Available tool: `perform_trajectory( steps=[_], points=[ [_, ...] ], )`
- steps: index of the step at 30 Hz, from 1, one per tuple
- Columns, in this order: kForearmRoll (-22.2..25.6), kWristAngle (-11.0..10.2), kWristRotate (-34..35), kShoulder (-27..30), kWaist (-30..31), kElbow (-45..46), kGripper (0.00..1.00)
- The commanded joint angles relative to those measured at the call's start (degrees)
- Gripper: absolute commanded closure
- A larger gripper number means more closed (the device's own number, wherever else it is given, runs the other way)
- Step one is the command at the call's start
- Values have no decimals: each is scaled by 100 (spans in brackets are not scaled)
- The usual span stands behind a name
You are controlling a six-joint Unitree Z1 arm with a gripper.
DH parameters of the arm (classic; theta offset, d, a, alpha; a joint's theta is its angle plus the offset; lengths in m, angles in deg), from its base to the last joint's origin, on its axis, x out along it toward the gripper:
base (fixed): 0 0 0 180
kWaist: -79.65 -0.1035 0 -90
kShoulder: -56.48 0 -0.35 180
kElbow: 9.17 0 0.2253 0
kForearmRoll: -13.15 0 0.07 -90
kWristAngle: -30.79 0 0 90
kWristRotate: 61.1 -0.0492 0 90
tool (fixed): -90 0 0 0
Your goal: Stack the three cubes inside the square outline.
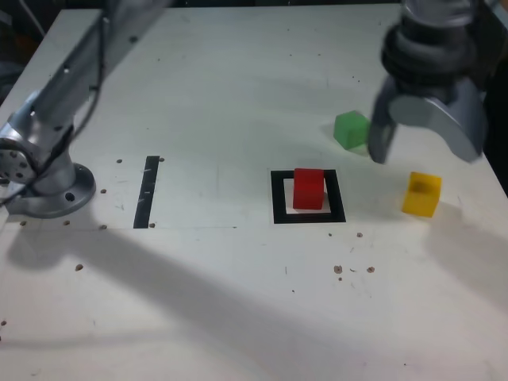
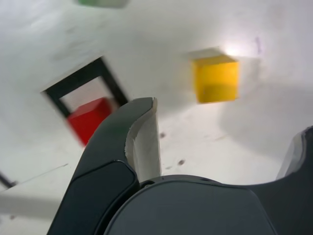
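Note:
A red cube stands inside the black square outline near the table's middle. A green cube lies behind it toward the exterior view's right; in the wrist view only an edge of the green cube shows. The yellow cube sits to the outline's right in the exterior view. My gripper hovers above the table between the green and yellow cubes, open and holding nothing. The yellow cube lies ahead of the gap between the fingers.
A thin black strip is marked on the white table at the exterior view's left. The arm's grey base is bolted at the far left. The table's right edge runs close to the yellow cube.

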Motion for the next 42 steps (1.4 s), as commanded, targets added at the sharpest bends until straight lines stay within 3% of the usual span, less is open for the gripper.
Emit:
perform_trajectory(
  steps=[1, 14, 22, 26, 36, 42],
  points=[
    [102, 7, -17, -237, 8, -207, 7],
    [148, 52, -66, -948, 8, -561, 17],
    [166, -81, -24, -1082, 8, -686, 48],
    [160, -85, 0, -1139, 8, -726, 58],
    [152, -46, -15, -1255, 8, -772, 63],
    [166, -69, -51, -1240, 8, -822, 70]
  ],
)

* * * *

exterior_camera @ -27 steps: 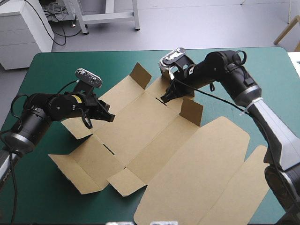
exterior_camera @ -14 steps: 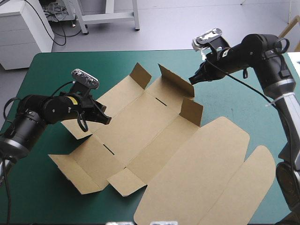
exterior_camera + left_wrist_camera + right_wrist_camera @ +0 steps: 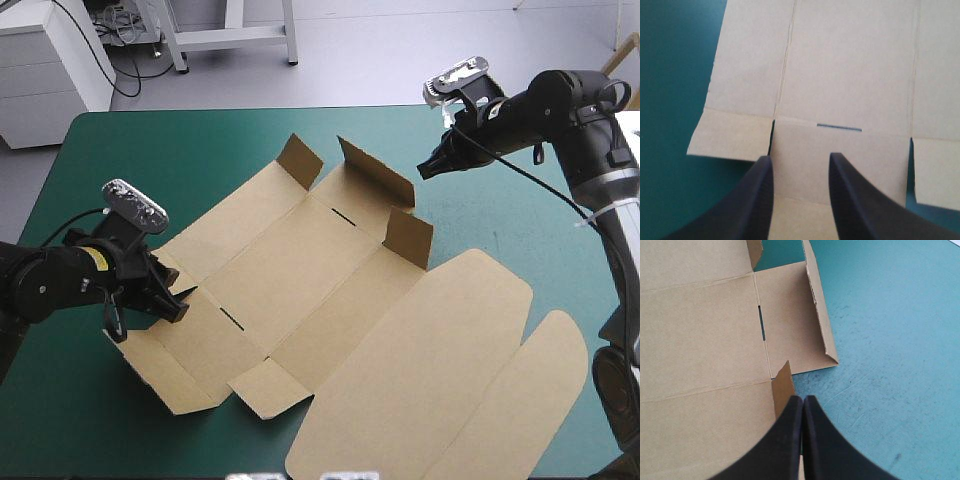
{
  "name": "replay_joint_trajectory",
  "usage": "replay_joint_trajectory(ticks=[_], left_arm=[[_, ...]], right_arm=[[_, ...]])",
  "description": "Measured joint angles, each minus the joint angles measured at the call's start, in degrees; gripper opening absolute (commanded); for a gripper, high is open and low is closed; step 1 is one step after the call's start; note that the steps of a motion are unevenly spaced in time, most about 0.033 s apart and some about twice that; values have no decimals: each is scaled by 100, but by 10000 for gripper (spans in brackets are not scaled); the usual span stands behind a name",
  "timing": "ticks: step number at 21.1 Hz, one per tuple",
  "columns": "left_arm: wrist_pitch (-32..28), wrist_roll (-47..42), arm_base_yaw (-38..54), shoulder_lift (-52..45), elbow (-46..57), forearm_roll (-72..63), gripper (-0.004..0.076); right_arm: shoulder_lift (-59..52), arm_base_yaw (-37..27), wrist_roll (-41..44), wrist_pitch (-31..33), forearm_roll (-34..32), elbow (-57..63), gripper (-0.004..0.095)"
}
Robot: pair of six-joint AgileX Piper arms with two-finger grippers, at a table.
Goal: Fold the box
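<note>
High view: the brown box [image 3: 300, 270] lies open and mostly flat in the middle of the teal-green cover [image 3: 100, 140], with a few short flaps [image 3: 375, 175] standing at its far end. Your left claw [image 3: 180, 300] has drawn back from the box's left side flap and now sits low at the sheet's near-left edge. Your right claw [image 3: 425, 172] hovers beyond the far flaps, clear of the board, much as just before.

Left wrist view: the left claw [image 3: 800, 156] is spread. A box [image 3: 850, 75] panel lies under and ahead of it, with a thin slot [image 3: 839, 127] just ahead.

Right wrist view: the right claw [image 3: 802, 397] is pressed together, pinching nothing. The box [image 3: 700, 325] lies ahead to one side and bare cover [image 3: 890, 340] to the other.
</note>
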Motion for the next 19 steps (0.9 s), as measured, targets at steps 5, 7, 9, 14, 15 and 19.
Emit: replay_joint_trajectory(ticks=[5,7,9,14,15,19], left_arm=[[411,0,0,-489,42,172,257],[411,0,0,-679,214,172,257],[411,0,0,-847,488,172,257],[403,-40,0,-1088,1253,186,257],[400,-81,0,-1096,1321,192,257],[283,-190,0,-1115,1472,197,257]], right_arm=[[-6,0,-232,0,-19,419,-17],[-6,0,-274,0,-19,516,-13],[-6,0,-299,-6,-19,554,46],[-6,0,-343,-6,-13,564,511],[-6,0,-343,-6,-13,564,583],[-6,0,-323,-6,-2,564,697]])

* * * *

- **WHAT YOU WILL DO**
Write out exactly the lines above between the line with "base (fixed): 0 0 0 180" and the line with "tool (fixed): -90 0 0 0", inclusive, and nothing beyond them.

- **REPLY TO THE EXERCISE**
base (fixed): 0 0 0 180
kWaist: -79.65 -0.1035 0 -90
kShoulder: -56.48 0 -0.35 180
kElbow: 9.17 0 0.2253 0
kForearmRoll: -13.15 0 0.07 -90
kWristAngle: -30.79 0 0 90
kWristRotate: 61.1 -0.0492 0 90
tool (fixed): -90 0 0 0

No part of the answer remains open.